PM Nyborg adopts humanitarian intervention as a policy, calling her party’s anti-war positions obsolete. Four encounters change PM Nyborg’s opinion. An Afghani female physician praises the international occupation for restoring to her her right to drive and her right to a drive and to the increase in girls’ participation in education. The second is a letter from a dead Danish soldier in which he writes that, upon learning that an additional 89,000 Afghan children survive annually since the collapse of the Taliban government, he now sees a purpose to his involvement in the war. The third is the recommendation from a Danish commander in theater for escalation. The fourth is her political opponent, the head of the Liberal Party, Hesselboe, tells her than an escalation is needed and that his party won’t support maintenance of the status quo.
I have always been opposed to the idea of humanitarian intervention. I think it rather obvious now that the Afghanistan surge has failed to meet its original objectives. But I do think it is important to think about this claim that 89,000 more children annually are surviving.

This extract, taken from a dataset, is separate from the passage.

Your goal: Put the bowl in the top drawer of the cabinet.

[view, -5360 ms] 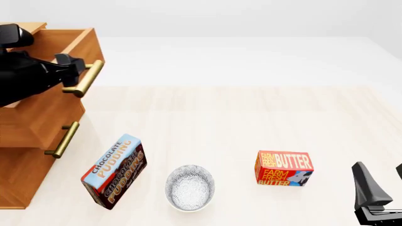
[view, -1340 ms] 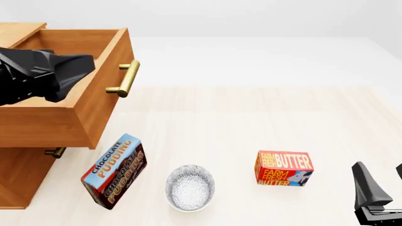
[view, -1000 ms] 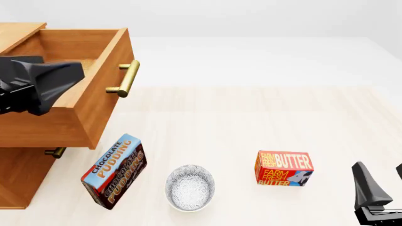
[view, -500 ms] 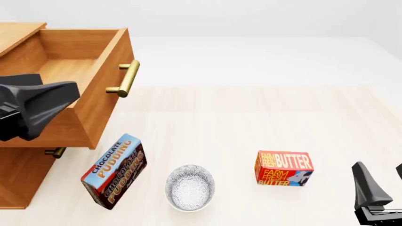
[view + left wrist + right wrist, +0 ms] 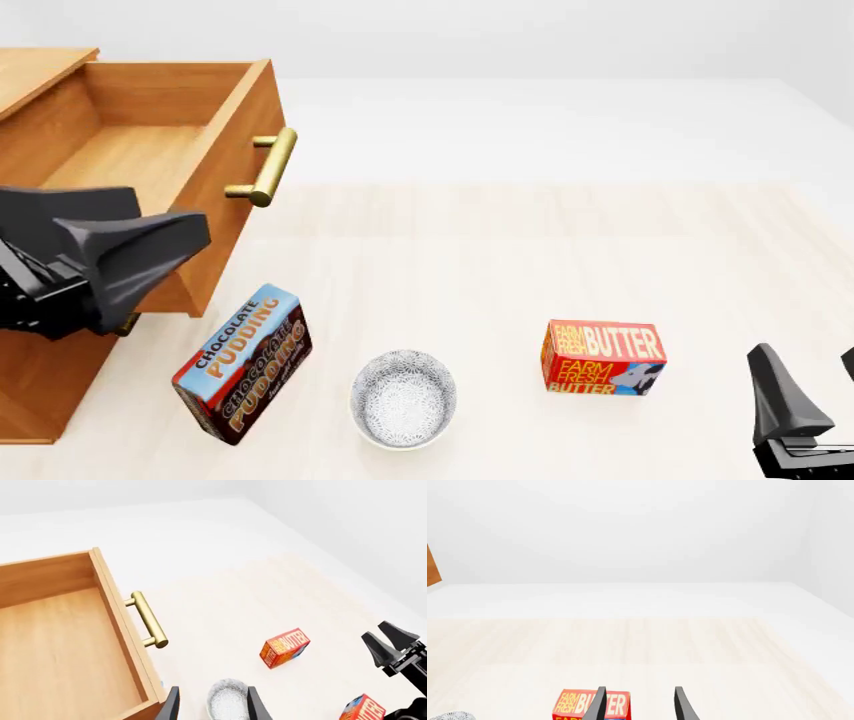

The AP report cited Afghan Prime Minister Hamid Karzai, who in turn bases his claim on a “survey by the US John Hopkins University showing the annual under-five mortality rate had dropped from 257 per 1,000 live births in 2001 to about 191 in 2006.”
My PubMed search on the terms “Afghanistan child mortality” yielded 101 results as of the time of my writing. I could not find the study which would support Hamid Karzai’s 2007 claim.
In 2012, the Afghanistan Mortality Survey reported great improvements in public health, although Johns Hopkins University researcher David Peters questions the results. PubMed lists many articles he has authored in which the term “Afghanistan” appears.
Are the gains in public health real? If so, are they attributable to NATO’s military occupation and the Afghan government? Or are they attributable to economic gains from poppy cultivation? Or are they attributable to focused NGO intervention? Are those gains sustainable? Could a negotiated settlement with the Taliban result in a government which would sustain these gains, whatever their reasons?
Finally, why is the Green Party in Börgen so ineffectual?